Examine the entries and show every line in which the word "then" is found.

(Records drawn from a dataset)
= = = =
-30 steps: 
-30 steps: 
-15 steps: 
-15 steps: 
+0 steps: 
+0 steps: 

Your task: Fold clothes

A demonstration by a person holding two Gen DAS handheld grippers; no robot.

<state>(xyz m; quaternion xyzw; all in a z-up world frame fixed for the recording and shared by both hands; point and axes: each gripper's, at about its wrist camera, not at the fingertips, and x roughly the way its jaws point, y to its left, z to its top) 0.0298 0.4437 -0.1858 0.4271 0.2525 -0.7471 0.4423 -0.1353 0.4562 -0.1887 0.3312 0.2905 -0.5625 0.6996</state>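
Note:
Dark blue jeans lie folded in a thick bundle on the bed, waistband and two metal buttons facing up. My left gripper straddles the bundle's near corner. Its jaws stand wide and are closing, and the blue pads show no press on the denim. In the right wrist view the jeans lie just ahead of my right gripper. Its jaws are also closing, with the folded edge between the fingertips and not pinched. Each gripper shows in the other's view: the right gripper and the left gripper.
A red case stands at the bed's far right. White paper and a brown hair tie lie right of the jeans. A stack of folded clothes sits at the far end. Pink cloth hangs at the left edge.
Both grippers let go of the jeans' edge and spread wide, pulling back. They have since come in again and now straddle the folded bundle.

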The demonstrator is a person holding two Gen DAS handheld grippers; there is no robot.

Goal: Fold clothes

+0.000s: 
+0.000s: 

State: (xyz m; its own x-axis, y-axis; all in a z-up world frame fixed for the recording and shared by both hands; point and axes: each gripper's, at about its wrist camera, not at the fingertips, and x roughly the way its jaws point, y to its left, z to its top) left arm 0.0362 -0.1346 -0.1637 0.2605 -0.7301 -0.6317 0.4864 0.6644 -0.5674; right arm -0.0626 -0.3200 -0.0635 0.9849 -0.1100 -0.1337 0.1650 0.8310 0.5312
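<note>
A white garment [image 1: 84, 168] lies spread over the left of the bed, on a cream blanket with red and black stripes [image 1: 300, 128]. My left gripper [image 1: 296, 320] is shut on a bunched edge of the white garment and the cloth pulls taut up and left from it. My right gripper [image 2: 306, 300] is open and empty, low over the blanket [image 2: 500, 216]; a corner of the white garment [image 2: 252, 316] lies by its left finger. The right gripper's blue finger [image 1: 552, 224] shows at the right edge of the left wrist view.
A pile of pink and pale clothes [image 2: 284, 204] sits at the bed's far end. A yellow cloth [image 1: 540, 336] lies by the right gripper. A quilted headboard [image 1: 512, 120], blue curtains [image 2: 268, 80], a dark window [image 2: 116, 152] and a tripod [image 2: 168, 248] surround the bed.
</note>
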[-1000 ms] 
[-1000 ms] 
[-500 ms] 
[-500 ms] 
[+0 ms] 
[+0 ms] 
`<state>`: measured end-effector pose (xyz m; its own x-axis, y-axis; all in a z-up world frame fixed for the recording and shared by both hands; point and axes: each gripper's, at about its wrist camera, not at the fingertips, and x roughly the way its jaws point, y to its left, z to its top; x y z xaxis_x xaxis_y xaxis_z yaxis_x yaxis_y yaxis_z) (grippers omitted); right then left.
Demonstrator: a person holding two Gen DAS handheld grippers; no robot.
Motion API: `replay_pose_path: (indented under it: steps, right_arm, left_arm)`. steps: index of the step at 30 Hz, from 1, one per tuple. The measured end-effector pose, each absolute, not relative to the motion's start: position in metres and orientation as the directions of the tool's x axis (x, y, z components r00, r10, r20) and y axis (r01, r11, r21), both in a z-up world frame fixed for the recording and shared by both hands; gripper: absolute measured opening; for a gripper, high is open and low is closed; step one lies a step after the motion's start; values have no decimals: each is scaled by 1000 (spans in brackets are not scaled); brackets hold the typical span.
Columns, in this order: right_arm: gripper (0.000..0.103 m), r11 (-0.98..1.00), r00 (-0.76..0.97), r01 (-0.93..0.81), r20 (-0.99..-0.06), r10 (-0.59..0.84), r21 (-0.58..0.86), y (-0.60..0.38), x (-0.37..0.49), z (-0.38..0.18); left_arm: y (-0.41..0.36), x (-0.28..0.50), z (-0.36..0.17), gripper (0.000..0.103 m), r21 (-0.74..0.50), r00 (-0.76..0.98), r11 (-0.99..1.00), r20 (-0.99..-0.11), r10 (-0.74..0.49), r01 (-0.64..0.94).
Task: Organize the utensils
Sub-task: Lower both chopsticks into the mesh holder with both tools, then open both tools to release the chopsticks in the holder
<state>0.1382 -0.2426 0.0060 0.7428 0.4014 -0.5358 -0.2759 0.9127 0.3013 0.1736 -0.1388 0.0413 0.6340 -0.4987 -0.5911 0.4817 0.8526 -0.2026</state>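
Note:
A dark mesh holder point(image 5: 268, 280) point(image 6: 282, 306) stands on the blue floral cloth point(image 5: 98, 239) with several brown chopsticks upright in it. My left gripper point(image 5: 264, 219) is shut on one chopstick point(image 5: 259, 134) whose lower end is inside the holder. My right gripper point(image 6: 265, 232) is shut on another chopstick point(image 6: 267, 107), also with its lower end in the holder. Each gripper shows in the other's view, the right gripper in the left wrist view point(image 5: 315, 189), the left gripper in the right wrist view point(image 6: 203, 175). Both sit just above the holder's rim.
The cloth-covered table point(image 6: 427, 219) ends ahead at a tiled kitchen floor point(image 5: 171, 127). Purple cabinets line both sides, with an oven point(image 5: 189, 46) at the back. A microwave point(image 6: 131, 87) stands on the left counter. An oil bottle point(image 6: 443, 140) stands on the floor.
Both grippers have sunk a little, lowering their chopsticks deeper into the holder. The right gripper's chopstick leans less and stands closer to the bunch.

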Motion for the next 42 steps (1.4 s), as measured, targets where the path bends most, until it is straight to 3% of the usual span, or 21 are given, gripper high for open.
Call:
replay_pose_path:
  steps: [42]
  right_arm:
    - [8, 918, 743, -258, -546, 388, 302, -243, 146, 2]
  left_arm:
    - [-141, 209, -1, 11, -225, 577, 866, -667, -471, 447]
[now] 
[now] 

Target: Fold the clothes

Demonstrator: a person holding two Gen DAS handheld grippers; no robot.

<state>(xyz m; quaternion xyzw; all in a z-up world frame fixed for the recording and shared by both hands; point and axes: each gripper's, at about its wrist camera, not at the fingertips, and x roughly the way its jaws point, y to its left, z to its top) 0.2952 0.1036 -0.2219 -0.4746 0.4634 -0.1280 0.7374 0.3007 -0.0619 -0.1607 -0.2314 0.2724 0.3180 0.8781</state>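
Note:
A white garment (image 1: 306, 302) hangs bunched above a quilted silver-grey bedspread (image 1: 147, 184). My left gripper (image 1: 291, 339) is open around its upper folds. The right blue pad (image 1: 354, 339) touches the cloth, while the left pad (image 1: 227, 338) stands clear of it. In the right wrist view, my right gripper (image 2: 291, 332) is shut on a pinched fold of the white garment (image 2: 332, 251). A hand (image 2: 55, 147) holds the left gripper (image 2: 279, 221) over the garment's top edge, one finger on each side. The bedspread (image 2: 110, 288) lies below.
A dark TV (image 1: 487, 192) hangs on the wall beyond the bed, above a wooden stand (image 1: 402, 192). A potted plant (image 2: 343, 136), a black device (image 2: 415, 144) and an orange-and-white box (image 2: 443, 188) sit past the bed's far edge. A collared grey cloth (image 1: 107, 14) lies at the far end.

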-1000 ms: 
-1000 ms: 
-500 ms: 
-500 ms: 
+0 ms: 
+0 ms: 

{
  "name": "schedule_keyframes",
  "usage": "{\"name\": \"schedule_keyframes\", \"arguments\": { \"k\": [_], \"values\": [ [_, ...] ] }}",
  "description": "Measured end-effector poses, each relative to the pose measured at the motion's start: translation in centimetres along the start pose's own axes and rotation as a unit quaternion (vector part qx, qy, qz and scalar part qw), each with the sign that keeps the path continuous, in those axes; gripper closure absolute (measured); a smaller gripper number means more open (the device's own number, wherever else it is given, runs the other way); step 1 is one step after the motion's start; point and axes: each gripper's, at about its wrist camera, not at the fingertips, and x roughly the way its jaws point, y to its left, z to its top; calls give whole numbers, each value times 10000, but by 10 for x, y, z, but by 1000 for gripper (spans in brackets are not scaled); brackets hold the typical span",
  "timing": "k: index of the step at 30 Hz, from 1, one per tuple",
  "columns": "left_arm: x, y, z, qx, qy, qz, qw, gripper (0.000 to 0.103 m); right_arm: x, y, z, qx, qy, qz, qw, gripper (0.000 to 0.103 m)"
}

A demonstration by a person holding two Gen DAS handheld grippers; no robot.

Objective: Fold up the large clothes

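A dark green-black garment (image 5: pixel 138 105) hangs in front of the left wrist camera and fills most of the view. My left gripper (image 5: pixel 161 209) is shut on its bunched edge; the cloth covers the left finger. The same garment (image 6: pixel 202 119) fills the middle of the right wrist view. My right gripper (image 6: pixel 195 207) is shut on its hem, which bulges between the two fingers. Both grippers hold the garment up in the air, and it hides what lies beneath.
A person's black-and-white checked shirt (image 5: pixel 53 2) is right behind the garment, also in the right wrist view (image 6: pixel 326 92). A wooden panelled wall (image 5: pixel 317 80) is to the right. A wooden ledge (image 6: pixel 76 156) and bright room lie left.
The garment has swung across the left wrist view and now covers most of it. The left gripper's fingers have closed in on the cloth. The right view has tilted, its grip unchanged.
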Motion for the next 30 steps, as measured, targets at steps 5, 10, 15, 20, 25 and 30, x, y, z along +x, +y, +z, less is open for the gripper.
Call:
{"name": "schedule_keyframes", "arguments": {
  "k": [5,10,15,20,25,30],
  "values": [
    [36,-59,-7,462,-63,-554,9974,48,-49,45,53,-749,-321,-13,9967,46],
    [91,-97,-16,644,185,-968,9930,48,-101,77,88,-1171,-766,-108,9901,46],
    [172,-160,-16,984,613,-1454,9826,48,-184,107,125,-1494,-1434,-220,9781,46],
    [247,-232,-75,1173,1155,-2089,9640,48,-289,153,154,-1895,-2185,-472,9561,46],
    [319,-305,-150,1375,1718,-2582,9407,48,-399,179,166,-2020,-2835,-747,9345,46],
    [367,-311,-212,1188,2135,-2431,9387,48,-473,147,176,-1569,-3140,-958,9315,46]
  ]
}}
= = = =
= Your solution =
`<state>`: measured end-effector pose (xyz m; its own x-axis, y-axis; all in a z-up world frame fixed for the recording and shared by both hands; point and axes: each gripper's, at about its wrist camera, not at the fingertips, and x roughly the way its jaws point, y to its left, z to its top; x y z xaxis_x xaxis_y xaxis_z yaxis_x yaxis_y yaxis_z) (grippers omitted); right then left.
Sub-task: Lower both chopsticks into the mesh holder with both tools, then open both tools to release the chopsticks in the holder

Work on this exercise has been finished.